■ **What the task requires**: Copy the listing exactly, please, and keep every picture out of it.

■ **Recorded information**:
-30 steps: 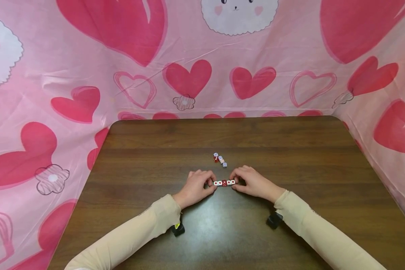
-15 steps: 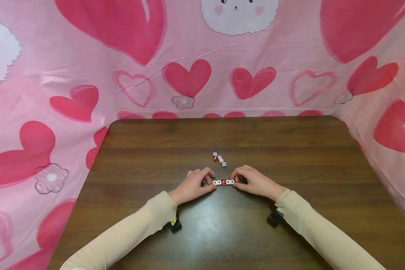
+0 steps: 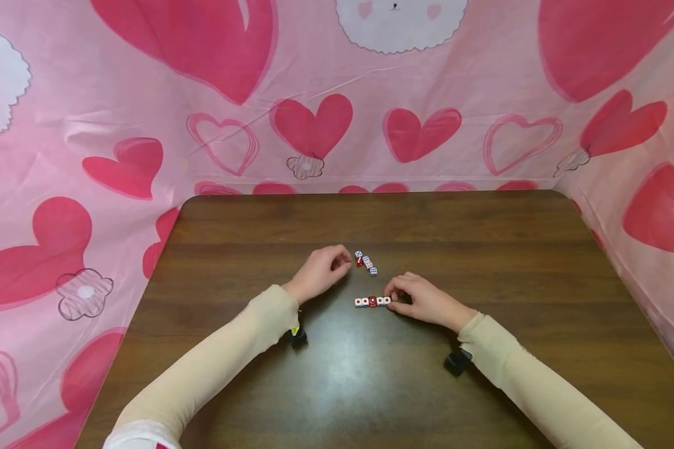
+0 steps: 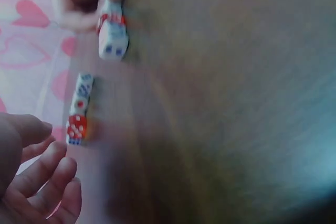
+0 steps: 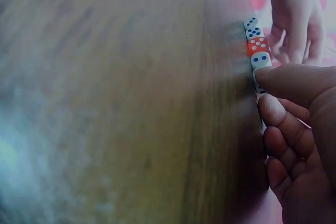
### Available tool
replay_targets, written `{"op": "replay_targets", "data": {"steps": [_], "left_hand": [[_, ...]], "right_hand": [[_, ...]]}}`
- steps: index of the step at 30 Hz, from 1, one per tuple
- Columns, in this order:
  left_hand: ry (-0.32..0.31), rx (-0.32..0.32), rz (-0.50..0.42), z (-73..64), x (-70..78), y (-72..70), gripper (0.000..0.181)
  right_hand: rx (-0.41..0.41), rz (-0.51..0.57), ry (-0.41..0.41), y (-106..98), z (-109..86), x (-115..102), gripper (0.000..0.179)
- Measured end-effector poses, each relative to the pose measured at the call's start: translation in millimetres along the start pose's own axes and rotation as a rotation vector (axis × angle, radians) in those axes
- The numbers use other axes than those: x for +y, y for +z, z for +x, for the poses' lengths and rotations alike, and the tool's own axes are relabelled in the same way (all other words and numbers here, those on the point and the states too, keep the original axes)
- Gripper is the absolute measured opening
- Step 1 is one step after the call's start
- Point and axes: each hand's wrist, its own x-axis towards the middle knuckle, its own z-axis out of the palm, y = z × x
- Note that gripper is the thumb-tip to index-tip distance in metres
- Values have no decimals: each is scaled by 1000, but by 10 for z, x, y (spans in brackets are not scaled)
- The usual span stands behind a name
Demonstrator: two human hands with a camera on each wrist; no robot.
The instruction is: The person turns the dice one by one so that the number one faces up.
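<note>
Several dice stand in a straight row [image 3: 372, 302] on the table, white ones with a red die [image 5: 258, 45] in the middle. At its right end my right hand [image 3: 424, 300] pinches the end die between thumb and index finger. Beyond the row lies a loose cluster of dice [image 3: 368, 262], mostly white with one red die [image 4: 76, 126]. My left hand [image 3: 321, 269] is just left of that cluster, fingers loosely bent and holding nothing. In the left wrist view its fingertips are close to the cluster's near end, with a gap between.
The brown wooden table [image 3: 258, 224] reaches back to a pink cloth [image 3: 365, 81] printed with hearts, which also hangs at both sides. Dark wrist cameras sit under both sleeves, such as the right camera [image 3: 457, 361].
My left hand has let go of the row's left end and moved away from me to the loose dice. My right hand has stayed at the row's right end.
</note>
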Motion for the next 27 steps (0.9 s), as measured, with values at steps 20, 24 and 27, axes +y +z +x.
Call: {"op": "replay_targets", "data": {"steps": [20,24,27], "left_hand": [[-161,-21,54,450,-2,86,16],[-147,-29,23,459,-11,79,13],[-136,-30,-5,457,-21,65,11]], "right_hand": [[18,-3,-28,20,6,-6,12],[18,-5,-22,11,-1,-8,12],[21,-12,-21,6,-6,-5,12]]}}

■ **Answer to the exercise**:
-30 steps: 
-15 steps: 
+0 steps: 
+0 steps: 
+0 steps: 
### Available tool
replay_targets, written `{"op": "replay_targets", "data": {"steps": [_], "left_hand": [[_, ...]], "right_hand": [[_, ...]]}}`
- steps: index of the step at 30 Hz, from 1, one per tuple
- Columns, in this order:
  left_hand: ry (-0.32..0.31), rx (-0.32..0.32), rz (-0.50..0.42), z (-73..64), x (-70..78), y (-72..70), gripper (0.000..0.181)
  right_hand: rx (-0.41..0.41), rz (-0.51..0.57), ry (-0.41..0.41), y (-106..98), z (-109..86), x (-115..102), gripper (0.000..0.179)
- Measured end-effector poses, each relative to the pose measured at the call's start: translation in millimetres along the start pose's own axes and rotation as a rotation vector (axis × angle, radians) in those axes
- The numbers use other axes than those: x for +y, y for +z, z for +x, for the poses' lengths and rotations alike, and the tool's own axes are relabelled in the same way (all other words and numbers here, those on the point and the states too, keep the original axes)
- Gripper is the absolute measured opening
- Step 1 is one step after the call's start
- Point and axes: each hand's wrist, its own x-axis towards the middle knuckle, its own z-axis out of the palm, y = z × x
- Note that gripper is the thumb-tip to index-tip distance in metres
- Values have no decimals: each is scaled by 1000, but by 10 for z, x, y (spans in brackets are not scaled)
- The usual span stands behind a name
Demonstrator: two human hands with a camera on each wrist; no robot.
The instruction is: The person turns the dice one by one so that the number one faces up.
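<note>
Several dice stand in a straight row [image 3: 372, 302] on the table, white ones with a red die [image 5: 258, 45] in the middle. At its right end my right hand [image 3: 424, 300] pinches the end die between thumb and index finger. Beyond the row lies a loose cluster of dice [image 3: 368, 262], mostly white with one red die [image 4: 76, 126]. My left hand [image 3: 321, 269] is just left of that cluster, fingers loosely bent and holding nothing. In the left wrist view its fingertips are close to the cluster's near end, with a gap between.
The brown wooden table [image 3: 258, 224] reaches back to a pink cloth [image 3: 365, 81] printed with hearts, which also hangs at both sides. Dark wrist cameras sit under both sleeves, such as the right camera [image 3: 457, 361].
My left hand has let go of the row's left end and moved away from me to the loose dice. My right hand has stayed at the row's right end.
</note>
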Motion for the next 27 steps (0.9 s), as measured, with values at steps 20, 24 and 27, axes +y +z +x.
Call: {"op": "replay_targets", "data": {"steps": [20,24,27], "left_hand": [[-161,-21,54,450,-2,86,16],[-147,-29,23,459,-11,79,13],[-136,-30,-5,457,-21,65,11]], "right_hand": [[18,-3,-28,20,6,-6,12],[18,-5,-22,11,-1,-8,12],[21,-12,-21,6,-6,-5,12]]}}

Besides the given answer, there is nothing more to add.